_Task to complete_.
Starting with the first line, output the data exactly, through to the last line.

_Dataset section_.
****************

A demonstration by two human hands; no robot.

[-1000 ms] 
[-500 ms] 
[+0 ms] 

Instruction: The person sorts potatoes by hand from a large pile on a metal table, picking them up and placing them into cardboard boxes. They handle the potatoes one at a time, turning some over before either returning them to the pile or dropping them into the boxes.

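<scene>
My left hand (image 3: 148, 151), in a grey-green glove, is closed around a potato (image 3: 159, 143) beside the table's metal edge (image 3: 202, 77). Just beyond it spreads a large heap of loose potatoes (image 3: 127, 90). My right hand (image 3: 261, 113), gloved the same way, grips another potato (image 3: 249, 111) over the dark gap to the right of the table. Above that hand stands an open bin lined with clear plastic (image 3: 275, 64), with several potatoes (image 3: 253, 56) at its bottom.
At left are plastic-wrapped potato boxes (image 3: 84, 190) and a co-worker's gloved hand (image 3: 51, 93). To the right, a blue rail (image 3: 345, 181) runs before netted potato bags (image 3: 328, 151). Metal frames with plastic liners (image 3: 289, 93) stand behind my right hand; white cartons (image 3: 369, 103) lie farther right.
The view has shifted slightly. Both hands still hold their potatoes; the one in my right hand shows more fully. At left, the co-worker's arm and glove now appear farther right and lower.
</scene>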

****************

_Task solution_.
A demonstration by two human hands; no robot.

[-1000 ms] 
[-500 ms] 
[+0 ms] 

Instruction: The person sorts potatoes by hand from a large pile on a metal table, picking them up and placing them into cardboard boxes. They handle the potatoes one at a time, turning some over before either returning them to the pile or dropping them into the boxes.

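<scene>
My left hand (image 3: 148, 151), in a grey-green glove, is closed around a potato (image 3: 159, 143) beside the table's metal edge (image 3: 202, 77). Just beyond it spreads a large heap of loose potatoes (image 3: 127, 90). My right hand (image 3: 261, 113), gloved the same way, grips another potato (image 3: 249, 111) over the dark gap to the right of the table. Above that hand stands an open bin lined with clear plastic (image 3: 275, 64), with several potatoes (image 3: 253, 56) at its bottom.
At left are plastic-wrapped potato boxes (image 3: 84, 190) and a co-worker's gloved hand (image 3: 51, 93). To the right, a blue rail (image 3: 345, 181) runs before netted potato bags (image 3: 328, 151). Metal frames with plastic liners (image 3: 289, 93) stand behind my right hand; white cartons (image 3: 369, 103) lie farther right.
The view has shifted slightly. Both hands still hold their potatoes; the one in my right hand shows more fully. At left, the co-worker's arm and glove now appear farther right and lower.
</scene>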

What the exercise asked for is complete.